Real-Time Inference

dw realtime sends a single inference request and streams the response. Useful for quick tests, prototyping prompts, and interactive use.

Basic Usage

dw realtime Qwen/Qwen3-VL-30B-A3B-Instruct-FP8 "Explain batch inference in one paragraph"

The response streams token-by-token to stdout.

dw realtime Qwen/Qwen3-VL-30B-A3B-Instruct-FP8 "Summarize this text" \
  --system "You are a concise technical writer."

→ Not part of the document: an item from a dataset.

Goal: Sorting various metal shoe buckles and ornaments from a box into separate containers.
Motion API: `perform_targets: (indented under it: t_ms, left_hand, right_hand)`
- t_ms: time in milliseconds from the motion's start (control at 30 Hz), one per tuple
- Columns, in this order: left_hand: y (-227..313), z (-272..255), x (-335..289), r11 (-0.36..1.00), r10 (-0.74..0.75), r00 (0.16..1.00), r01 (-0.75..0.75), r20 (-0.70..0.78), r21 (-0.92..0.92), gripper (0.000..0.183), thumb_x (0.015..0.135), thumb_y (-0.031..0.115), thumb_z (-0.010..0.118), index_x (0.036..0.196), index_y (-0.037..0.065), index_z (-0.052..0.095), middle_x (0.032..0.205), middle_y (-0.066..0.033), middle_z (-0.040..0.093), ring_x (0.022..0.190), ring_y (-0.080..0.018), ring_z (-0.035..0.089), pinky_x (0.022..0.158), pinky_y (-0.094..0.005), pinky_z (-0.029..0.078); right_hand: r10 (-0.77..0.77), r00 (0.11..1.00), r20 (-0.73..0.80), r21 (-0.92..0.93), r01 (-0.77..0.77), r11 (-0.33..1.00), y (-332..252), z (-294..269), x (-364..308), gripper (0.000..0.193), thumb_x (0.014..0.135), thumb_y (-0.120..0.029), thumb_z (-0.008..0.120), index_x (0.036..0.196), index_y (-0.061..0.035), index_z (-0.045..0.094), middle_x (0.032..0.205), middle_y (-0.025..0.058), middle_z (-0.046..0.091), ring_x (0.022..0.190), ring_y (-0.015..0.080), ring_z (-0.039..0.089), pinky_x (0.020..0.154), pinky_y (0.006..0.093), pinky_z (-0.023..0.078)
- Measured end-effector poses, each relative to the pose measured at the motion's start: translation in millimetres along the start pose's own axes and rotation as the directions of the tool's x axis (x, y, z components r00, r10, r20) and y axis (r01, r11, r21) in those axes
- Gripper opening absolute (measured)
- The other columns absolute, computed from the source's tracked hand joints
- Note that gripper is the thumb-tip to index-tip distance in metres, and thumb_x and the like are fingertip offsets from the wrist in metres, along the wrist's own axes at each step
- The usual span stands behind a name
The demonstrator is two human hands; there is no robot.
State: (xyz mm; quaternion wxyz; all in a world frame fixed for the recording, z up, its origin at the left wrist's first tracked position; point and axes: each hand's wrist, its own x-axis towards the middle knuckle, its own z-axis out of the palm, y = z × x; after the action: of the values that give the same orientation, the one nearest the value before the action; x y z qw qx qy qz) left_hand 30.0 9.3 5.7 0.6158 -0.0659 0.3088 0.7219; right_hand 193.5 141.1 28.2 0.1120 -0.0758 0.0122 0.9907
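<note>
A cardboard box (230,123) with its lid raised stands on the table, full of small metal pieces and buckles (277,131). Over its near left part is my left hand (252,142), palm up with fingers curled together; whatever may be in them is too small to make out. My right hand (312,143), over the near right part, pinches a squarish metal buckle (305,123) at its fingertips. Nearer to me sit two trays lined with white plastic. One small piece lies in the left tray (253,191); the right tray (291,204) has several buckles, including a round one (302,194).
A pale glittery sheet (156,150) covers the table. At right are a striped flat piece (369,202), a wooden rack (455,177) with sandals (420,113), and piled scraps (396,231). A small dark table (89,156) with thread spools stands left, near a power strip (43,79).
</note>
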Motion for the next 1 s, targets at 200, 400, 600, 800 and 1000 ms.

When no prompt is given, dw realtime reads from stdin:

echo "What is 2+2?" | dw realtime Qwen/Qwen3-VL-30B-A3B-Instruct-FP8

cat document.txt | dw realtime Qwen/Qwen3-VL-30B-A3B-Instruct-FP8 --system "Summarize this"

Flag	Description
`--system <MSG>`	Set the system message
`--max-tokens <N>`	Maximum tokens to generate
`--temperature <T>`	Sampling temperature (0.0-2.0)
`--no-stream`	Wait for full response instead of streaming
`-o`, `--output-file <FILE>`	Write response to a file
`--usage`	Print token usage summary after completion

dw realtime Qwen/Qwen3-VL-30B-A3B-Instruct-FP8 "Hello" --no-stream

Waits for the complete response before printing. Useful when you need the full text at once (e.g., for piping to jq).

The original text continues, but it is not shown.